[Stored dataset items]
++++++++

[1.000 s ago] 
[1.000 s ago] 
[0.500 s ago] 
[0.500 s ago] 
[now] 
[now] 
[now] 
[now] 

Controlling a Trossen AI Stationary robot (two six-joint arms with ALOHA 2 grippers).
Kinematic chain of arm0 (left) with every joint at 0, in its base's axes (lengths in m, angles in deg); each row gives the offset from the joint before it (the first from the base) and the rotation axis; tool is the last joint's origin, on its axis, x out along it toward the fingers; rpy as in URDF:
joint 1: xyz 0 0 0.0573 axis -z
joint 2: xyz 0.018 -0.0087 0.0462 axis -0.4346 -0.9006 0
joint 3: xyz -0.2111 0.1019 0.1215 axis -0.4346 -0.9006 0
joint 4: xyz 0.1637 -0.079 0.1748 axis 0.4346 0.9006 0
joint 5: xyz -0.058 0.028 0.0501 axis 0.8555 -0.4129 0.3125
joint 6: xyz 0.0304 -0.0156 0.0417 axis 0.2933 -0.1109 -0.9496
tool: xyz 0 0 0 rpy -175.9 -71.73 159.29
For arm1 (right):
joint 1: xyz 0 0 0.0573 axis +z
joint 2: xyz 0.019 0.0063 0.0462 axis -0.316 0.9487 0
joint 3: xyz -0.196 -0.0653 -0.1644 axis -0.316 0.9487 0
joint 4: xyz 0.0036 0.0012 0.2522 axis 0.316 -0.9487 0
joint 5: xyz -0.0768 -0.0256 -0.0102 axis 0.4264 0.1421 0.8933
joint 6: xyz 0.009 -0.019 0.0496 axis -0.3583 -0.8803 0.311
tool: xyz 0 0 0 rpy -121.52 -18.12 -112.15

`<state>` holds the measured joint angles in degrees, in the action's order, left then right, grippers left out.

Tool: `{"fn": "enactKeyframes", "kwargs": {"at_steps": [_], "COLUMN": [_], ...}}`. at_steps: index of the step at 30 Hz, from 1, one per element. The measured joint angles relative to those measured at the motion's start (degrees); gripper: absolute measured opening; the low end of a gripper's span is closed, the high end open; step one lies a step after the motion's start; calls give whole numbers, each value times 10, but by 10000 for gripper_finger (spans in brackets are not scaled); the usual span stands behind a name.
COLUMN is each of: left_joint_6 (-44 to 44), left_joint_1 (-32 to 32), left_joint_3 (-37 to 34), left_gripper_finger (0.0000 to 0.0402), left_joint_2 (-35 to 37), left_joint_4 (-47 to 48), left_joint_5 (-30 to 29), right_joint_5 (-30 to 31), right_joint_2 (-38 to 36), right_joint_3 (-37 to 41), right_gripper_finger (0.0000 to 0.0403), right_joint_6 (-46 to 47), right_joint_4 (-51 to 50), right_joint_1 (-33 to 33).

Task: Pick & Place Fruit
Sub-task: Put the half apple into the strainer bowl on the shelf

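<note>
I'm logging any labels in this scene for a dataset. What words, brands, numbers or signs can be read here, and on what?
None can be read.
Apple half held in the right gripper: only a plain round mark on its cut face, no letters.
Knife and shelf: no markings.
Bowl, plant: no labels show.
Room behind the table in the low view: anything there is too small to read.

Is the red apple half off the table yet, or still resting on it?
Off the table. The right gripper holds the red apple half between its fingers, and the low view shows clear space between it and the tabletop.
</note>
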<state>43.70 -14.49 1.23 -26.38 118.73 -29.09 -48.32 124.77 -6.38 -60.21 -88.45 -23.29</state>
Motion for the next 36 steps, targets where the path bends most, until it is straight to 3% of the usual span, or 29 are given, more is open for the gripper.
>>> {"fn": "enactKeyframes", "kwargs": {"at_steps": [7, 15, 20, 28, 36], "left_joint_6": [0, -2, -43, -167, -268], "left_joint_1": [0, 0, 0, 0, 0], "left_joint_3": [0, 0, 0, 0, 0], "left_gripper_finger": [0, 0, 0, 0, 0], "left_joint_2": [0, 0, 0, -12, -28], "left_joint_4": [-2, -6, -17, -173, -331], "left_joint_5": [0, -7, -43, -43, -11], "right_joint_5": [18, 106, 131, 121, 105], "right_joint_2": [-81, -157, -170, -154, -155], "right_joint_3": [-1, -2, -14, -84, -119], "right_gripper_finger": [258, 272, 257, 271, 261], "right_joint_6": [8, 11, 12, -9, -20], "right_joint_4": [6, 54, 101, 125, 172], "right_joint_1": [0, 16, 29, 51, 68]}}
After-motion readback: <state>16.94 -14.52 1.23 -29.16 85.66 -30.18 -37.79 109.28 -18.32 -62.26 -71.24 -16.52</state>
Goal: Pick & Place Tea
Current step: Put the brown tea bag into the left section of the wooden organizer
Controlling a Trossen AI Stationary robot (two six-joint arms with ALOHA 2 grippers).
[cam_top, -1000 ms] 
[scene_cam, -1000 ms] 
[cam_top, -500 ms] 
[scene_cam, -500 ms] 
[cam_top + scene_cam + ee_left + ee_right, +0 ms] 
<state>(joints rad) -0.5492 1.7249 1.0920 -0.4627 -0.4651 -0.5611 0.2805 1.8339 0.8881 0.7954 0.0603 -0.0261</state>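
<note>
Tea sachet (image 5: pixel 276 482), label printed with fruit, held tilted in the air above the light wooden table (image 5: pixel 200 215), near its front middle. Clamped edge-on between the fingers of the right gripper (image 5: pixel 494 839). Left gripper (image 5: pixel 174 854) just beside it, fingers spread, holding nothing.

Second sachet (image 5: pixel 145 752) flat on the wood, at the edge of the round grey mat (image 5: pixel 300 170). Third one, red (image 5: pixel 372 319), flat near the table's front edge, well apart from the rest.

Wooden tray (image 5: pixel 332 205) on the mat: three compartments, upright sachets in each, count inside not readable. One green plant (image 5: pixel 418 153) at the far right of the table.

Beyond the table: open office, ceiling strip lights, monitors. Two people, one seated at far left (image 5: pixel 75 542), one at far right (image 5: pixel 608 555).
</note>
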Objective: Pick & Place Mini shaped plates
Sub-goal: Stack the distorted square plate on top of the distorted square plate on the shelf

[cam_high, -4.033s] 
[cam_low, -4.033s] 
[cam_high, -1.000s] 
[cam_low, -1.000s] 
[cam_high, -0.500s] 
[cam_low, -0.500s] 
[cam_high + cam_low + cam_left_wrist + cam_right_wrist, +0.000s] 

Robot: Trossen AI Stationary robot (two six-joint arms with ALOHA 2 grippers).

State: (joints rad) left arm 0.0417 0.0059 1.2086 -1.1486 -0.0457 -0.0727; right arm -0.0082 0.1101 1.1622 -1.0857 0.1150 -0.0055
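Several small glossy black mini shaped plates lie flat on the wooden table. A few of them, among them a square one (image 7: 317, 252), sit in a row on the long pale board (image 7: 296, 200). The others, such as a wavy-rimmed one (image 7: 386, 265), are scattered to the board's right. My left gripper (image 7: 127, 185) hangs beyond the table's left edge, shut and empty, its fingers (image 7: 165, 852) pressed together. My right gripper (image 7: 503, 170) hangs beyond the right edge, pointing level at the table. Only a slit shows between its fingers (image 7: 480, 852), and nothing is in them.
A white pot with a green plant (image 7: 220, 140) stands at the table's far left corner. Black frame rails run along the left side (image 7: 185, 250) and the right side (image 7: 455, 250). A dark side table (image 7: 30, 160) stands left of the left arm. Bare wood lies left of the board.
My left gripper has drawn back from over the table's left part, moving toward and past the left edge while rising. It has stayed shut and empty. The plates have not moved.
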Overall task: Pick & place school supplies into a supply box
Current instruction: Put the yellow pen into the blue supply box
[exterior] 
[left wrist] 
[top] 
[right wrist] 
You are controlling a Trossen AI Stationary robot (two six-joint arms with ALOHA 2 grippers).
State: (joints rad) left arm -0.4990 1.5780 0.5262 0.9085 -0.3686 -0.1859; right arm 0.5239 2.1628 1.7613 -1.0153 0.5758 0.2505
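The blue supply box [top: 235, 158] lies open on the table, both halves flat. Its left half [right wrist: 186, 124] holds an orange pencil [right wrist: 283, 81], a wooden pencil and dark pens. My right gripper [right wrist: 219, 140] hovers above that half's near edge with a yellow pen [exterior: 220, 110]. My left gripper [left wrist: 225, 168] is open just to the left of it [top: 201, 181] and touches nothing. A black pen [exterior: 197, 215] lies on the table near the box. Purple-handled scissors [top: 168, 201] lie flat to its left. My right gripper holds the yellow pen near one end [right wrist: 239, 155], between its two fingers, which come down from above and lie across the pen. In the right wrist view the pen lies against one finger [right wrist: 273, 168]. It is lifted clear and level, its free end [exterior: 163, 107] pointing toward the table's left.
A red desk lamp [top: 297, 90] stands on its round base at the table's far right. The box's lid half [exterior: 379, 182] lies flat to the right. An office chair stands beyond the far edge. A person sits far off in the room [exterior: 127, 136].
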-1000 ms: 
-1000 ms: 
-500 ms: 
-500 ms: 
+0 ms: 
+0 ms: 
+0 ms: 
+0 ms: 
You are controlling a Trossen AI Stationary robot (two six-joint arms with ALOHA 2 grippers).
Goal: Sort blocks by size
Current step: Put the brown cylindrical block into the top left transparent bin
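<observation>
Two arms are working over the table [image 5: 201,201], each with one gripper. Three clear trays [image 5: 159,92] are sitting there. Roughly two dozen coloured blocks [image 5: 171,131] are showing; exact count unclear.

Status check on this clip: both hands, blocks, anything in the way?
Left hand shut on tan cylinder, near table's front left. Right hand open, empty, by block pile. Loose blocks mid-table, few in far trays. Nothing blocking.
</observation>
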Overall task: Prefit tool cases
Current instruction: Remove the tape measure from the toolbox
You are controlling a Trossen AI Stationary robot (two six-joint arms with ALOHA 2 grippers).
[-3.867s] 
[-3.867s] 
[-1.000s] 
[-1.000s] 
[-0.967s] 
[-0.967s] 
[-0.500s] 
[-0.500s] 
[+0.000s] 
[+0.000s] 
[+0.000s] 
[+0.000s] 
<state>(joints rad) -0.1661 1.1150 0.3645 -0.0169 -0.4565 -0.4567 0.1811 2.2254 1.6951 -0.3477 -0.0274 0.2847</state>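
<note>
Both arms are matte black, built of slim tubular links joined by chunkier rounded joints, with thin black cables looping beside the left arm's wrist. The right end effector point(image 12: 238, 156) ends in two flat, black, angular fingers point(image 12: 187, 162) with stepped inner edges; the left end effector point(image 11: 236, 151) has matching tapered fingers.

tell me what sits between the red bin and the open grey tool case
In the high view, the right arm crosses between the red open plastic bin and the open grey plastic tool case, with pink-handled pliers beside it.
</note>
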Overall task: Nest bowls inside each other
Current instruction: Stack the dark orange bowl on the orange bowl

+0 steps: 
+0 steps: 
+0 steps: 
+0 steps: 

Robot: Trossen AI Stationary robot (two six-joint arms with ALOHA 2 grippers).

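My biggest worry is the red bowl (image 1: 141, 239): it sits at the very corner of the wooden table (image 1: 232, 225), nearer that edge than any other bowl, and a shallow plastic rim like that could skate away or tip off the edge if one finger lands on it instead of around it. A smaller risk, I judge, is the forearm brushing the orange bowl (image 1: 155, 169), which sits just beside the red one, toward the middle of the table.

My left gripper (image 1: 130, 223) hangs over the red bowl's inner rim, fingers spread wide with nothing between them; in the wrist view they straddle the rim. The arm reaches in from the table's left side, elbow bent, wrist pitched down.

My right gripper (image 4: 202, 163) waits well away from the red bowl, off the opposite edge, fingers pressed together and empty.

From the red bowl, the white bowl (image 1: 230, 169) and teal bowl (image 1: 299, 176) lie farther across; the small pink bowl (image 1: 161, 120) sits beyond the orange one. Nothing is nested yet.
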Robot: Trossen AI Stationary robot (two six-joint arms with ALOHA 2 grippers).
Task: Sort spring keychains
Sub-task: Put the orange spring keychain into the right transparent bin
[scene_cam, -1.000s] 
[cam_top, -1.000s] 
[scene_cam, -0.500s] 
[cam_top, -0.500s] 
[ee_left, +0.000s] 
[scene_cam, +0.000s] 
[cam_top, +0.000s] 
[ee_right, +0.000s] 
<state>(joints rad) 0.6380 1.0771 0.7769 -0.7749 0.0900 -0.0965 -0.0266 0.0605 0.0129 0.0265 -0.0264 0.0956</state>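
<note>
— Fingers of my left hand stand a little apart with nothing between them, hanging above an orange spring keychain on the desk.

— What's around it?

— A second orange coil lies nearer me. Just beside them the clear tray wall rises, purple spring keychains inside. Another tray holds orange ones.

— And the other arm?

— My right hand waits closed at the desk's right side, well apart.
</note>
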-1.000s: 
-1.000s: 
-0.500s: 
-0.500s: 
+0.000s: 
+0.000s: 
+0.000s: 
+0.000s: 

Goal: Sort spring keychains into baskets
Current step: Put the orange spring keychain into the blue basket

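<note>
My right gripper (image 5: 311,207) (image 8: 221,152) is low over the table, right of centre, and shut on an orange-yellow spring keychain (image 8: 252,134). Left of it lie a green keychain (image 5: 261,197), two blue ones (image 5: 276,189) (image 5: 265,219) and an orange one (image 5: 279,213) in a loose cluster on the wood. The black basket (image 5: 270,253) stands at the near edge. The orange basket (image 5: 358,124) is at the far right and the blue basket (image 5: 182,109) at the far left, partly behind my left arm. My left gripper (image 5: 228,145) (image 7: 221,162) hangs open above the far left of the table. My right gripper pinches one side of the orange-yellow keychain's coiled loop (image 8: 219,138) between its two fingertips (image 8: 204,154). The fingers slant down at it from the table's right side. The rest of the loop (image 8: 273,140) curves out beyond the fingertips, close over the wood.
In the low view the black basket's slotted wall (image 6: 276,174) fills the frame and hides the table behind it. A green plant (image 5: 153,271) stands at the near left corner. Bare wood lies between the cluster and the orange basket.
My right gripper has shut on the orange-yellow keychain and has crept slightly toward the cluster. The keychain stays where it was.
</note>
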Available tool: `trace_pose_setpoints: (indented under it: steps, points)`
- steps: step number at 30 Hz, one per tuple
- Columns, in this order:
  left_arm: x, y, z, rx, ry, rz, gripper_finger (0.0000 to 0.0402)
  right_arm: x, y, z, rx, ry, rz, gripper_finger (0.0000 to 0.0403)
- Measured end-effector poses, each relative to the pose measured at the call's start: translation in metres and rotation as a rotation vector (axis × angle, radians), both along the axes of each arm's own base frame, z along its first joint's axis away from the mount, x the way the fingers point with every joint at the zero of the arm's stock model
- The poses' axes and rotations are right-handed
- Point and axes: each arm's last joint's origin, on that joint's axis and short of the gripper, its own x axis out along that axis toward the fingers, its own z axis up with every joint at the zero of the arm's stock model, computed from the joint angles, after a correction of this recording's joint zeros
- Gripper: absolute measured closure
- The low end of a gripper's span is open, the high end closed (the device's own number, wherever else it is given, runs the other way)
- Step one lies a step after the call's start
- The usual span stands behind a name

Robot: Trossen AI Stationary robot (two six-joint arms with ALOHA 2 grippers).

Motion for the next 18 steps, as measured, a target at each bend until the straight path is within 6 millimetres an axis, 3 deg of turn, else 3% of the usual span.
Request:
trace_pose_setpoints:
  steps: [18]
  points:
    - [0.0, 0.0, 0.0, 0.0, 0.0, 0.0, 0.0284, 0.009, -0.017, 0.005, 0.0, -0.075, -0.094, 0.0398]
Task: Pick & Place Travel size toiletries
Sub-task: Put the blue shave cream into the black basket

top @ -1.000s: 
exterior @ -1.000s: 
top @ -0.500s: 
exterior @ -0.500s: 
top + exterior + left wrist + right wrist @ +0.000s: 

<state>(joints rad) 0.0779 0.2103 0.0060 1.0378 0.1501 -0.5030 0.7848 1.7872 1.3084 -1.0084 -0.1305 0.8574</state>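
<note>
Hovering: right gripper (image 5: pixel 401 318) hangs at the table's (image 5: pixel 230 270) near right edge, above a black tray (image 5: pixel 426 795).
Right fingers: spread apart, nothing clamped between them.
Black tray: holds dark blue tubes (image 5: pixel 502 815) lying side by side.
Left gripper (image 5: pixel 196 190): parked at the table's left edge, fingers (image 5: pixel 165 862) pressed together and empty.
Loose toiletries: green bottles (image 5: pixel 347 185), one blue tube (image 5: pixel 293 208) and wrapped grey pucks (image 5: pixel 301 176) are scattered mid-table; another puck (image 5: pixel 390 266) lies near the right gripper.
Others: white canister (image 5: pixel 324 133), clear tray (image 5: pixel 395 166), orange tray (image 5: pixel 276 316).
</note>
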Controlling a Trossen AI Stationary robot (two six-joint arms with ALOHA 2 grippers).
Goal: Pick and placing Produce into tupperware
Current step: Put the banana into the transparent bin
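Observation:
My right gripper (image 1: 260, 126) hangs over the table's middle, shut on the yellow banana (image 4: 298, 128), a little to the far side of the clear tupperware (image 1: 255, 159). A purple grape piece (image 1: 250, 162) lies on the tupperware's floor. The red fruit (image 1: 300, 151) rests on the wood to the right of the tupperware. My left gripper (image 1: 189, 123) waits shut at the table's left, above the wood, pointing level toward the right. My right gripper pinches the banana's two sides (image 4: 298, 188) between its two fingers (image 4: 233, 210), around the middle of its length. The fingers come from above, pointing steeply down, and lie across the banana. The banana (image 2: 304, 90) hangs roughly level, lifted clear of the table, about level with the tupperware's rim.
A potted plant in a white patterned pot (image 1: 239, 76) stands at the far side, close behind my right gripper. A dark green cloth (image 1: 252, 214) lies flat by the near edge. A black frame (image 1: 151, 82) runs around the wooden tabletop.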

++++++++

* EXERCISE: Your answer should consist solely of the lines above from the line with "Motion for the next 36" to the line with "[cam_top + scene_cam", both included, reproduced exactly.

* EXERCISE RESPONSE:
Motion for the next 36 steps, targets where the path bends most, until it is straight to 3% of the usual span, or 29 are given, more is open for the gripper.
>>> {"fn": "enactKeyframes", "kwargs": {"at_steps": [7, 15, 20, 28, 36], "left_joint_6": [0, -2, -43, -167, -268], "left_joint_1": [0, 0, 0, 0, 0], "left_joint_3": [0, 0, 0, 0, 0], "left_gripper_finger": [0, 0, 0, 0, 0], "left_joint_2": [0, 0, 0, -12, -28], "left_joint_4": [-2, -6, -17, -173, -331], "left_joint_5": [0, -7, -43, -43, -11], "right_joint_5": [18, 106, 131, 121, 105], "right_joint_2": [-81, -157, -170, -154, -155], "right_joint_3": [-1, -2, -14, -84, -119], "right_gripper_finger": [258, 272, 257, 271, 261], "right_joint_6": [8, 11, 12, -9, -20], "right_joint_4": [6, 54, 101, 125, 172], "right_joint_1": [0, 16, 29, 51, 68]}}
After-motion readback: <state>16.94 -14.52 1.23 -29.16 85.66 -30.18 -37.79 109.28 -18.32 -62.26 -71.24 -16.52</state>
Goal: Pick & Place Tea
Current step: Put the brown tea bag into the left section of the wooden organizer
Controlling a Trossen AI Stationary robot (two six-joint arms with ALOHA 2 grippers).
[cam_top, -1000 ms] 
[scene_cam, -1000 ms] 
[cam_top, -500 ms] 
[scene_cam, -500 ms] 
[cam_top + scene_cam + ee_left + ee_right, +0 ms] 

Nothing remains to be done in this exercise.